## DATA SHOWN

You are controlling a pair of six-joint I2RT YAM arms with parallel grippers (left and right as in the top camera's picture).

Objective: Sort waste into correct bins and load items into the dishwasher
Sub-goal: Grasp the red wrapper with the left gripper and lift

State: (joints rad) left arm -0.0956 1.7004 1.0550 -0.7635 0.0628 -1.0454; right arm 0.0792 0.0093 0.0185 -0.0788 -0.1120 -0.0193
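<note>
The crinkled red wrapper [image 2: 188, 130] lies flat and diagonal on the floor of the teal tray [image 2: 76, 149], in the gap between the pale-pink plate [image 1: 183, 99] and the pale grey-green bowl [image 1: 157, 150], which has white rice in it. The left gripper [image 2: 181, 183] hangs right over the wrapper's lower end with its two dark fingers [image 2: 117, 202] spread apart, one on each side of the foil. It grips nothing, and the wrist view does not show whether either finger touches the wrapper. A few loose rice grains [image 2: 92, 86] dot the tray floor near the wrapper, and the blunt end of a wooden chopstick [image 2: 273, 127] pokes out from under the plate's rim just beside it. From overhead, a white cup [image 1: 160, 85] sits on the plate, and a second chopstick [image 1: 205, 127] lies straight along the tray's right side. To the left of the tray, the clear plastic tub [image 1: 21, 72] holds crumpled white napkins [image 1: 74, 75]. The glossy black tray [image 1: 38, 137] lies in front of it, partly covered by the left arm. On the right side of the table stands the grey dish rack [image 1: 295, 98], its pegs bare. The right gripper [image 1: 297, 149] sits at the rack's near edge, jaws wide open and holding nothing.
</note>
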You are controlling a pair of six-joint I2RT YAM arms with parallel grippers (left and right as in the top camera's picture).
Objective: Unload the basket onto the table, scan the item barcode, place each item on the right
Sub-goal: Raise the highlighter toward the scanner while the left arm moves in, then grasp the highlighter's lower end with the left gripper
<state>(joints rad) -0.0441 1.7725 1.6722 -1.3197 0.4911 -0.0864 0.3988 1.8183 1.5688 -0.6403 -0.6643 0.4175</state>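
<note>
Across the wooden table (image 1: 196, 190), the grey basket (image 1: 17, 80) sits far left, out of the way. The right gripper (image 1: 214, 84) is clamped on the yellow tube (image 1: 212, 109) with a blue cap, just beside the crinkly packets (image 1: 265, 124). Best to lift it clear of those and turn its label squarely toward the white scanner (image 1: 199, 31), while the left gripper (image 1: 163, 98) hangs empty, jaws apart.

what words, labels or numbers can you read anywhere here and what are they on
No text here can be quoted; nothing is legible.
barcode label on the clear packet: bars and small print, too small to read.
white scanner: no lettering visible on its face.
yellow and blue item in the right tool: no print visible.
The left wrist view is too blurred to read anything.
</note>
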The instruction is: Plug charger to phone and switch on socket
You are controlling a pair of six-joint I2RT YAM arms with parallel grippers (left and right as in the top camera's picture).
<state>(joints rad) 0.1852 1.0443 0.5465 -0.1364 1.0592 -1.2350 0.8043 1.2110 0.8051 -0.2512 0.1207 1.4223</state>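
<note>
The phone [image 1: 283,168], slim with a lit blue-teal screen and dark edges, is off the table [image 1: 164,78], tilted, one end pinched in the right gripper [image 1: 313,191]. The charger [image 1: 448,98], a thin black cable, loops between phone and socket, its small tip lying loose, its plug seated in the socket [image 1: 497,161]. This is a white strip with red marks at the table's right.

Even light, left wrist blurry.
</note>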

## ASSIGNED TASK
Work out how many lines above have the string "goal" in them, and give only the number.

## RESPONSE BELOW
2